How the CIA used LSD to fight communism



  • The CIA's Project MK-Ultra was designed to investigate the potential of drugs for intelligence operations.
  • LSD was thought to be a truth serum and was used on unwitting citizens.
  • The full extent of the CIA's unethical human experiments may never be known.

LSD has a long, storied history in America. It is most famously associated with the counterculture of the 1960s, but modern medical science has brought it (and other psychedelics like DMT and psilocybin) into the mainstream as possible therapeutic agents for the treatment of mental illness and addiction.

A slightly less well-known story is when the CIA tried to employ LSD as a tool in spycraft and tested its applications on unwitting Americans and Canadians.

MK-Ultra

The specter of international communism made America paranoid during the 1950s. Communist infiltration was thought to be lurking behind every corner, and the USSR was considered capable of just about anything in its goal of achieving worldwide dominance. It is within this milieu that one can understand why, when faced with instances of soldiers in the Korean War defecting to the North or denouncing war crimes that didn't happen, the U.S. government suddenly became convinced that the commies had developed some form of mind control.

The CIA thought it imperative that similar capacities be achieved by the U.S. If the Reds did not actually have that ability, all the better. So a project dubbed MK-Ultra was started in 1953 with the goal of finding a drug that could be used as a truth serum and a tool of mind control. Many drugs were tested, not just LSD, often on people without their knowledge or consent.

The head of the program, Sidney Gottlieb, thought LSD may be the wonder-drug he was looking for. So, he had the U.S. buy the entire global supply of LSD, at the time only produced by the Swiss company Sandoz, for a cool $240,000. The massive stockpile was immediately put to use.

The CIA set up front organizations to finance research of the drug at a number of universities, including Stanford and MIT, to see how typical test subjects would react to the drug in a clinical setting without making the CIA's interest in the drug known.

Less ethically and less voluntarily, some prisoners in the American penal system were given the drug daily for months on end. The CIA even drugged its own employees, hoping to learn what would happen if an intelligence asset was slipped a drug they knew nothing about.

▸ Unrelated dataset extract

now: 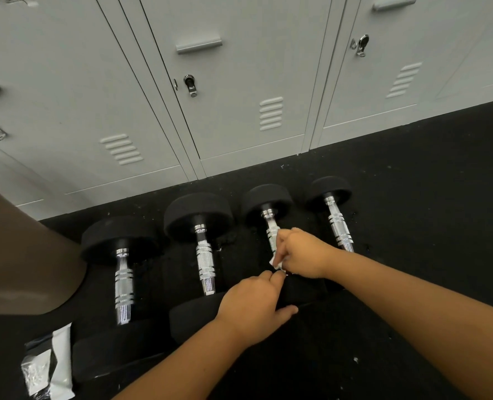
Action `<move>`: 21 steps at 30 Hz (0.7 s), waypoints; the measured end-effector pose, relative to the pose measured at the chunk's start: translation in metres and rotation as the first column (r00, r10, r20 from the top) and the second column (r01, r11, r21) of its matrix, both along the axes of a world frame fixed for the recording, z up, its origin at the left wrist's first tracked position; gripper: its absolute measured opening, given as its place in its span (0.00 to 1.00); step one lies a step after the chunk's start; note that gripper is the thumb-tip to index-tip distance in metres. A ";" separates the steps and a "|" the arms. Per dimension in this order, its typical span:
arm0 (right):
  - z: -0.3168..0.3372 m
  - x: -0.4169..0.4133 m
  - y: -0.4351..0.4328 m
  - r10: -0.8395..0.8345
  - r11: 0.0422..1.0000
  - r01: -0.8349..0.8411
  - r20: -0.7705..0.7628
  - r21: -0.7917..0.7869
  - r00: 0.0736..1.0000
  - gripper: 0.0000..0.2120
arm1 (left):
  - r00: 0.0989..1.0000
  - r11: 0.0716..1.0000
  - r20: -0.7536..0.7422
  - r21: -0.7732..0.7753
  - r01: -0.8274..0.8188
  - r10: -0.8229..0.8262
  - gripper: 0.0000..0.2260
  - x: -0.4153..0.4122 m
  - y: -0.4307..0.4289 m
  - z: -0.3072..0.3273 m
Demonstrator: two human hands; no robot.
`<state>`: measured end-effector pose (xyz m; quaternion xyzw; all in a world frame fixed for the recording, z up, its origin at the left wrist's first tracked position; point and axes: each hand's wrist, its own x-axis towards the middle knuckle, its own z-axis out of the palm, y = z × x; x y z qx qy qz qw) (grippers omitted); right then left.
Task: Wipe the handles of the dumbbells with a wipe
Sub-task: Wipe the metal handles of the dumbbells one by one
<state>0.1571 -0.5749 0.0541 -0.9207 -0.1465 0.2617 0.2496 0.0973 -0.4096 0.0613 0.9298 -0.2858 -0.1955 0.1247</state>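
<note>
Four dumbbells in a row on the black floor (412, 212), just in front of a bank of grey lockers (239, 82). Long axes roughly parallel, running away from the viewer: far heads pointing at the locker doors, near heads toward the person.

Third dumbbell (268, 202) from the left under work. Right hand (300, 252) clenched round the middle of its handle (271, 226), pinching a white wipe (277, 262) against the chrome. Only a crumpled corner of the wipe visible below the fingers. Left hand (251, 304) clasped over the near head of the same dumbbell, fingers curved over the top and thumb spread along the near face, apparently as a steadying hold. First dumbbell (123, 284), second dumbbell (204, 261) and fourth dumbbell (339, 226) touched by neither hand.

Handling, as judged:
- **Dumbbell:** heavy, rigid, and prone to roll sideways on round heads. Best braced at a head and left on the floor, not lifted.
- **Handle:** hard, knurled and ringed, so likely to snag thin tissue.
- **Wipe:** light, soft, easily torn or bunched. Best kept wrapped round the bar and drawn along the long axis, with some twisting to reach the underside.

Also in view: a black-and-white packet (49, 368) at lower left beside the first dumbbell, and a tan rounded object (23, 255) at the left edge, not identifiable.
</note>
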 end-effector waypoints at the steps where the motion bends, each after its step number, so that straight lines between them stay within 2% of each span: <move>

This resulted in at least one death.

And it only got stranger, less voluntary, and more illegal after that.

Operation Midnight Climax (yes, it was really called that)

In one of the more bizarre "experiments" during the project, the CIA had prostitutes in New York and San Francisco bring their clients back to a safehouse where they would be slipped LSD. After the conclusion of business, the prostitutes would ask questions of their clients, who would be tripping, in an attempt to determine how much LSD was required to get men talking. All of this was observed through a one-way glass by CIA operatives with no scientific backgrounds who drank martinis by the pitcher.

The use of the drug in interrogations also was investigated at safehouses in Europe and East Asia. Suspected foreign intelligence assets were given massive doses of LSD before interrogation to cause emotional trauma "at levels that can only be called torture," according to Raffi Khatchadourian. Some subjects were told that their bad trips would never end if they did not talk. Related tests were done to see if an LSD trip would make lies show up more clearly on a polygraph test. The results were inconclusive.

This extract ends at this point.